Our understanding of reproductive biology has come a long way.
In ancient Greece shepherds believed that if animals mated while facing north, their offspring would be males. Even though Aristotle was way ahead of his time in the science of biology, he endorsed this belief, because it was consistent with his conclusion that the temperature at the time of mating determined the sex of offspring, and for some reason he thought temperatures were higher if the animals’ backsides were facing south (the sunny side).
In Genesis there is a story about the shepherd Jacob who made a deal with his father-in-law that he (Jacob) would keep all the speckled and spotted offspring of the flocks as his wages. Jacob then placed strips of peeled sapling branches in the animals’ watering trough, so that by looking at the strips while drinking the animals would have lambs and kids that were striped and speckled. There is no suggestion in the story that anything miraculous happened. It was just a case of Jacob being a clever shepherd.
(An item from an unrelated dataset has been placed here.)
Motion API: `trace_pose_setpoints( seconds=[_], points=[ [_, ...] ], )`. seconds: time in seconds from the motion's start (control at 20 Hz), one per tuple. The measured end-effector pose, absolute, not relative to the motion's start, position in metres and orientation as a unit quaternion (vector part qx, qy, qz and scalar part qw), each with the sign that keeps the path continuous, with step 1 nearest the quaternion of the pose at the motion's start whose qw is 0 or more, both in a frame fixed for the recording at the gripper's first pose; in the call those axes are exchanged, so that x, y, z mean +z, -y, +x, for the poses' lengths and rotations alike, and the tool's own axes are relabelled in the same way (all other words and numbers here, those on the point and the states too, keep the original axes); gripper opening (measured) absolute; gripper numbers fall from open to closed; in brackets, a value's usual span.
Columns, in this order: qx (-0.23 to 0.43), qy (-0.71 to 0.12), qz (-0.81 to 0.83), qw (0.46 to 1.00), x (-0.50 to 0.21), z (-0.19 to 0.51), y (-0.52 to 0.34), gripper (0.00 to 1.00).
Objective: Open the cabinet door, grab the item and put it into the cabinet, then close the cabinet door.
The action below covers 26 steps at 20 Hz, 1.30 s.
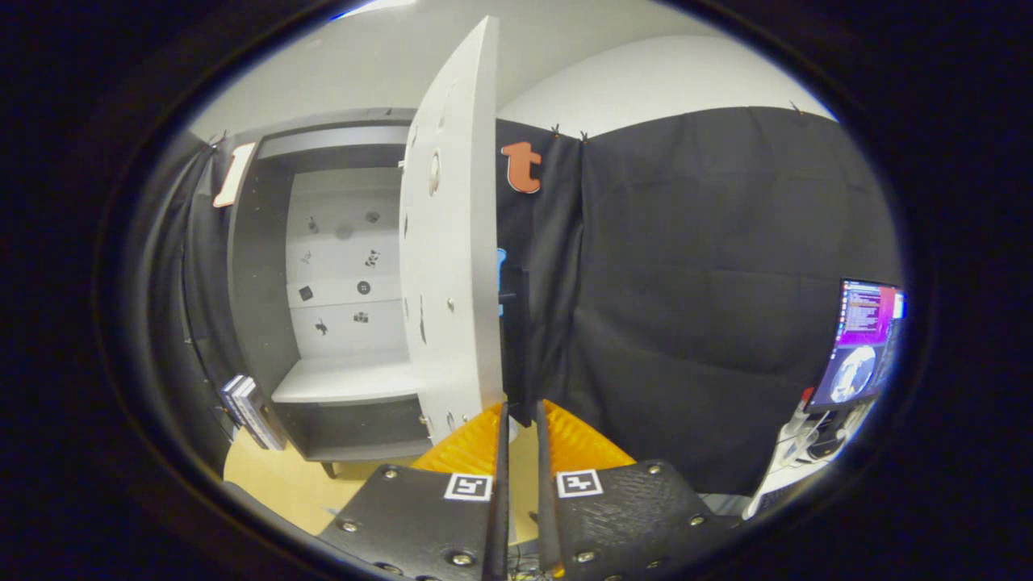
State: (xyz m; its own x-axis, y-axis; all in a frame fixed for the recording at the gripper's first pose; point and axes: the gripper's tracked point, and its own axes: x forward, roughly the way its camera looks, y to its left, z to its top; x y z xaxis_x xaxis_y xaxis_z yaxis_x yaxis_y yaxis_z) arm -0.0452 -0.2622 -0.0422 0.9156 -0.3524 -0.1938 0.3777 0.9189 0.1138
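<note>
With jaws nearly closed, gripper (521, 420) faces open cabinet door (452, 242).

No word, number or brand can be read here. The nearest things to signs are two square black-and-white coded markers – one (468, 486) on the mount of the left finger, one (579, 482) on the mount of the right finger of the gripper (521, 415), whose fingers stand close together with the dark door handle (519, 347) reaching down between their tips; whether they press on it cannot be told. On the pale back panel (343, 242) of the open cabinet (258, 323) sit several small dark marks (364, 287) – too small to make out as letters or symbols. The monitor (863, 339) beyond the fingers carries lines of writing, too small to tell.
</note>
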Motion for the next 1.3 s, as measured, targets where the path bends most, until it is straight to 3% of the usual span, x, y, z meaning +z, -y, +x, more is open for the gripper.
trace_pose_setpoints(
  seconds=[0.25,0.55,0.6,1.0,1.3],
  points=[
    [-0.170,-0.078,0.078,0.979,-0.036,-0.048,0.239,0.15],
    [-0.095,-0.082,0.083,0.989,-0.044,-0.040,0.165,0.18],
    [-0.085,-0.088,0.076,0.990,-0.050,-0.039,0.152,0.30],
    [-0.003,-0.156,0.105,0.982,-0.140,-0.014,0.047,0.82],
    [0.049,-0.225,0.115,0.966,-0.243,0.011,-0.032,0.89]
  ],
)
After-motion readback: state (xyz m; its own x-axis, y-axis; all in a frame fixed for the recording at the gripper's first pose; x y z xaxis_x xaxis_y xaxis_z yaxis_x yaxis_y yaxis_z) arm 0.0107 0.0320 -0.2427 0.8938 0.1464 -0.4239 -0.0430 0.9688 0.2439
These sorts of beliefs carried forward into the Middle Ages when it was believed that a pregnant woman’s thoughts or experiences could imprint themselves on the unborn child. A child born with a strawberry-shaped birthmark was believed to be the result of the pregnant woman eating or craving strawberries, for example. Likewise, it was feared that a woman who was startled by a frog while pregnant might give birth to a child with webbed feet. A woman who stared too long at a portrait of Christ might give birth to a bearded child. A woman who looked at a drawing of a monster might give birth to a monstrous child. This notion of “maternal imagination” was not just folk beliefs, but was endorsed by scientists, philosophers, and physicians.
Because of the concern with “maternal imagination” pregnant women were encouraged to avoid attending public executions, or seeing anything gruesome, in order to protect the appearance of the baby. For unvirtuous women there was a potential benefit to maternal imagination—imagining one’s husband while with one’s lover would supposedly assure that any child resulting from the affair would favor the woman’s husband.
No doubt we still have plenty to learn, but we’ve come a long way.
The images are a depiction of a London woman named Mary Toth giving birth in 1726 to a litter of rabbits after having become obsessed with rabbits during her pregnancy, and an illustration from a 1704 popular home medical book called “Aristotle’s Masterpiece” (even though it was not authored by Aristotle) depicting “the effigies of a maid all hairy, and an infant that was black, by the imagination of their parents.”